About 2,000 students who left Arlington Public Schools after buildings shuttered in March 2020 have indicated they will not be returning this fall, according to APS staff.
This enrollment information — which could alter the budget for the 2021-2022 school year — landed in the laps of the Arlington School Board and school administrators during a budget work session Tuesday evening.
The problem? School Board members are slated to vote on the $700 million budget tomorrow (Thursday) and APS administrators say they do not have enough time to draw meaningful conclusions about how the budget will be impacted.
During the work session, however, School Board members asked staff to try anyway. They said recalibrating the budget for 2,000 fewer children could knock down the $11-$15 million budget deficit that APS is facing and could determine how the board votes to compensate staff.
(Since the School Board adopted a proposed budget in early April, which then included a $14.9 million deficit, Superintendent Francisco Durán and board members have proposed changes lowering the deficit to $11 million.)
“Our budget is funding for at least some students who we assumed would be part of our enrollment who are not,” Vice Chair Barbara Kanninen said. “We can’t not do anything with this information. I don’t know how we’re going to pull it off that quickly, but we have to: We owe it to the taxpayers of Arlington and we owe it to our staff, not to lowball them on compensation because we couldn’t figure out where the students will be.”
Durán cautioned against using the information to cut down on staffing without knowing more information. He vowed to provide more details tomorrow.
“We still need a deeper analysis to understand what the implications are,” he said.
APS previously projected 29,653 students would be enrolled in the school system next year. On multiple occasions, staff members have said they calculated the increase based on numbers from 2019, as 2020 was too irregular of a year given the pandemic.
But Lisa Stengle, Executive Director of Planning & Evaluation for APS, said the new survey responses are just one piece in a bigger puzzle of figuring out what next school year’s enrollment will look like.
“This number is about students who left, but we also have the intent-to-return surveys, we have new families not counted in this, and five years ago, we had the largest number of births to Arlington parents in quite a period of time,” Stengle said. “There are a lot of other factors. We need time to work all of those through. This is trying to estimate human behavior in a pandemic that we don’t have patterns for.”
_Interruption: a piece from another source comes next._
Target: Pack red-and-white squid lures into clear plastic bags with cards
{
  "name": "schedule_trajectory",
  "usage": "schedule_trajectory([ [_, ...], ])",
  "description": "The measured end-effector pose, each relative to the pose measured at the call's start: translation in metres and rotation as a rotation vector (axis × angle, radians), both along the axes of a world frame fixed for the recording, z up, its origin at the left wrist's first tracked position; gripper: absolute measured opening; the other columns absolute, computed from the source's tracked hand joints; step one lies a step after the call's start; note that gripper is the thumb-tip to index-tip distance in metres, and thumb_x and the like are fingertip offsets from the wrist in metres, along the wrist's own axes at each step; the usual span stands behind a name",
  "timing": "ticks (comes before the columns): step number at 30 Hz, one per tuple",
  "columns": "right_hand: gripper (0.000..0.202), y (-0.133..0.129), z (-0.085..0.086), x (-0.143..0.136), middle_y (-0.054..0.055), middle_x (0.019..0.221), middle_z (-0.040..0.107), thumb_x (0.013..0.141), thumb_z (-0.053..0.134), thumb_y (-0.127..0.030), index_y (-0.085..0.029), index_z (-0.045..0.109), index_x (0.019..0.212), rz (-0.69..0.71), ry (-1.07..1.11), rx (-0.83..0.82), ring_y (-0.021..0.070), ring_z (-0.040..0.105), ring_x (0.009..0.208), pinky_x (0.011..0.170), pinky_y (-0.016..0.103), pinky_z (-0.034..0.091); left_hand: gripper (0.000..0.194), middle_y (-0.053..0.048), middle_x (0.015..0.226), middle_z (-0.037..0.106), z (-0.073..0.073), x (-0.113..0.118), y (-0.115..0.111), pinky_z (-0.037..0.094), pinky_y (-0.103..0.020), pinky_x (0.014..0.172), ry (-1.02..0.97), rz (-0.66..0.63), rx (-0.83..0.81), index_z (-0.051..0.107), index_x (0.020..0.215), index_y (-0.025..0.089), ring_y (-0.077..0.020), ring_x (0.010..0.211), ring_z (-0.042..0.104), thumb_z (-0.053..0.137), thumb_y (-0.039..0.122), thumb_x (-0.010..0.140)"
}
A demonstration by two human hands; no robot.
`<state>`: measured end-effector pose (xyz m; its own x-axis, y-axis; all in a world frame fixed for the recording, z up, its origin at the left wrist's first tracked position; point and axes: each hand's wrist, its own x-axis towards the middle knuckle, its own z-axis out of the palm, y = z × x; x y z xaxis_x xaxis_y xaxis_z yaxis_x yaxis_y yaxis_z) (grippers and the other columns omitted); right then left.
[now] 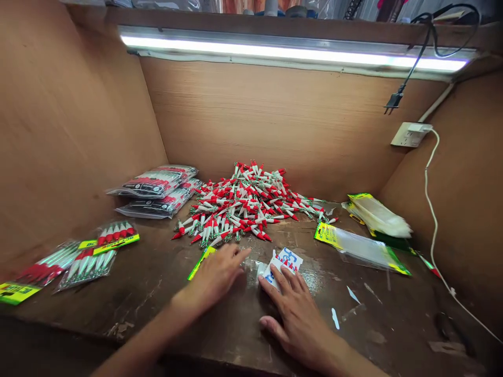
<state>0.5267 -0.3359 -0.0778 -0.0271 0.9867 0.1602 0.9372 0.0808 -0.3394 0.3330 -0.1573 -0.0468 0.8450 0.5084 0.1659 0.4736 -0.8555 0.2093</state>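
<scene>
My right hand (293, 314) lies with its fingers spread on a white card piece (290, 257) with blue writing, where a few red tips show between the card's parts. To the left, my left hand (220, 269) hovers over or rests on the table by a yellow-green header (201, 263) that is partly hidden under it. Its index finger points right and the other fingers are partly curled; no object shows in it. Behind both hands rises a big heap of red-and-white pieces (243, 204) with green ends.
Filled packets (94, 264) lie at the left on the brown table (220, 335), below stacked bags (157, 188). At the right are empty clear bags (363, 248), another bag stack (381, 214), paper scraps and a white cable (432, 209). A black plug (393, 102) hangs above.
</scene>
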Motion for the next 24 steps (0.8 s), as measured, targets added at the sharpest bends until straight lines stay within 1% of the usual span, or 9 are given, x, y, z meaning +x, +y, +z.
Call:
schedule_trajectory([
  [2, 0.069, 0.0, 0.0, 0.0, 0.003, 0.166, 0.027, 0.09, 0.065, -0.05, -0.043, 0.037, 0.153, 0.01, -0.019, -0.015, 0.0386, 0.026, 0.149, 0.119, 0.065, 0.021, 0.053, -0.013, 0.142, 0.056, -0.021, -0.006, -0.033, 0.048, -0.046, 0.102, -0.034, 0.049, 0.04, 0.048, 0.147, 0.025, -0.0311, 0.126, 0.056, 0.061, 0.032, 0.096],
  [4, 0.073, 0.001, 0.002, 0.002, 0.004, 0.163, 0.033, 0.09, 0.065, -0.049, -0.041, 0.032, 0.155, -0.001, -0.021, -0.009, 0.0363, 0.029, 0.148, 0.12, 0.064, 0.017, 0.06, -0.013, 0.151, 0.05, -0.041, -0.016, -0.059, 0.045, -0.053, 0.107, -0.055, 0.049, 0.078, 0.05, 0.146, 0.027, -0.0362, 0.134, 0.051, 0.067, 0.046, 0.091],
  [7, 0.081, 0.008, 0.004, 0.007, 0.008, 0.154, 0.044, 0.092, 0.062, -0.044, -0.036, 0.018, 0.16, -0.045, -0.019, 0.013, 0.0311, 0.036, 0.144, 0.122, 0.061, 0.017, 0.076, -0.01, 0.153, 0.049, -0.057, -0.034, -0.08, 0.045, -0.057, 0.109, -0.089, 0.046, 0.083, 0.044, 0.15, 0.033, -0.0371, 0.136, 0.05, 0.072, 0.058, 0.084],
  [10, 0.072, 0.018, 0.004, 0.01, 0.01, 0.157, 0.038, 0.092, 0.062, -0.047, -0.036, 0.031, 0.156, -0.05, -0.036, 0.003, 0.0323, 0.033, 0.145, 0.12, 0.06, 0.02, 0.093, -0.01, 0.15, 0.052, -0.06, -0.051, -0.088, 0.045, -0.058, 0.11, -0.107, 0.002, 0.091, 0.044, 0.149, 0.033, -0.038, 0.135, 0.051, 0.082, 0.061, 0.07],
  [15, 0.036, 0.013, 0.007, 0.018, 0.007, 0.16, 0.034, 0.089, 0.066, -0.044, -0.029, 0.063, 0.122, -0.04, -0.028, 0.042, 0.032, 0.029, 0.147, 0.12, 0.059, 0.021, 0.066, -0.01, 0.138, 0.061, -0.061, -0.063, -0.095, 0.053, -0.05, 0.103, -0.129, -0.089, 0.182, 0.056, 0.139, 0.027, -0.0337, 0.125, 0.06, 0.079, 0.032, 0.077],
  [18, 0.014, -0.008, 0.002, 0.031, 0.005, 0.158, 0.036, 0.089, 0.065, -0.037, -0.026, 0.067, 0.098, -0.071, -0.027, 0.098, 0.0312, 0.027, 0.147, 0.12, 0.057, 0.023, 0.052, -0.012, 0.12, 0.068, -0.061, -0.062, -0.101, 0.061, -0.042, 0.087, -0.175, -0.123, 0.195, 0.062, 0.131, 0.024, -0.0295, 0.105, 0.068, 0.075, 0.026, 0.081],
  [19, 0.012, -0.016, -0.003, 0.036, 0.006, 0.158, 0.036, 0.09, 0.064, -0.034, -0.025, 0.067, 0.098, -0.096, -0.031, 0.118, 0.0311, 0.028, 0.147, 0.12, 0.056, 0.025, 0.047, -0.011, 0.112, 0.069, -0.06, -0.062, -0.103, 0.062, -0.039, 0.081, -0.19, -0.144, 0.188, 0.064, 0.127, 0.023, -0.0275, 0.097, 0.068, 0.074, 0.025, 0.082],
  [21, 0.025, -0.032, -0.014, 0.049, 0.007, 0.161, 0.03, 0.091, 0.061, -0.031, -0.026, 0.064, 0.115, -0.202, -0.049, 0.161, 0.032, 0.029, 0.147, 0.117, 0.055, 0.032, 0.032, -0.009, 0.101, 0.069, -0.058, -0.058, -0.104, 0.061, -0.034, 0.073, -0.221, -0.187, 0.144, 0.068, 0.119, 0.024, -0.0233, 0.086, 0.067, 0.069, 0.022, 0.087],
  [24, 0.059, -0.052, -0.031, 0.068, 0.012, 0.163, 0.026, 0.093, 0.059, -0.037, -0.028, 0.041, 0.148, -0.424, -0.078, 0.193, 0.0358, 0.035, 0.144, 0.111, 0.057, 0.039, 0.022, -0.006, 0.095, 0.065, -0.051, -0.045, -0.098, 0.057, -0.028, 0.071, -0.286, -0.19, -0.038, 0.071, 0.108, 0.025, -0.0186, 0.082, 0.066, 0.056, 0.017, 0.095],
])
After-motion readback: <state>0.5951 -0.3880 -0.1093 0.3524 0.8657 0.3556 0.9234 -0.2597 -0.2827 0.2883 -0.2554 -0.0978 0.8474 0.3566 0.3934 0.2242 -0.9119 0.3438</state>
Board member Reid Goldstein, however, said it is public knowledge at this point that members of the board believe 29,653 students is an overestimation. During the budget process, board members asked APS to calculate the savings if enrollment dropped to 28,500 students; staff said APS would save $5.9 million under such a scenario.
“This new information about 2,000 students planning not to come back is really giving me a lot of heartburn, given the budget that’s a day and a half away,” he said.
Kanninen brought up the enrollment news halfway through the meeting, which, up until then, had included a lengthy discussion on the myriad employee compensation plans the board will have to choose from.
Taking into account one compensation plan and the several million dollars in new budget cuts, APS faces an $11 million budget deficit. Meanwhile, a plan that provides a 1.5% cost of living increase at the start of the year — favored by a number of APS teachers and staff — would increase the deficit to $13.9 million.
Another option would provide a state-recommended 2% cost of living increase to all staff and would make APS eligible for $657,783 in state funding. Some School Board members said they want to take advantage of this funding and supported this option which would increase the deficit to nearly $16 million.
Board member David Priddy said by his math, the enrollment drop would save APS $8.3 million, and would cover any of the compensation plans.
“I think that we should pursue that,” he said.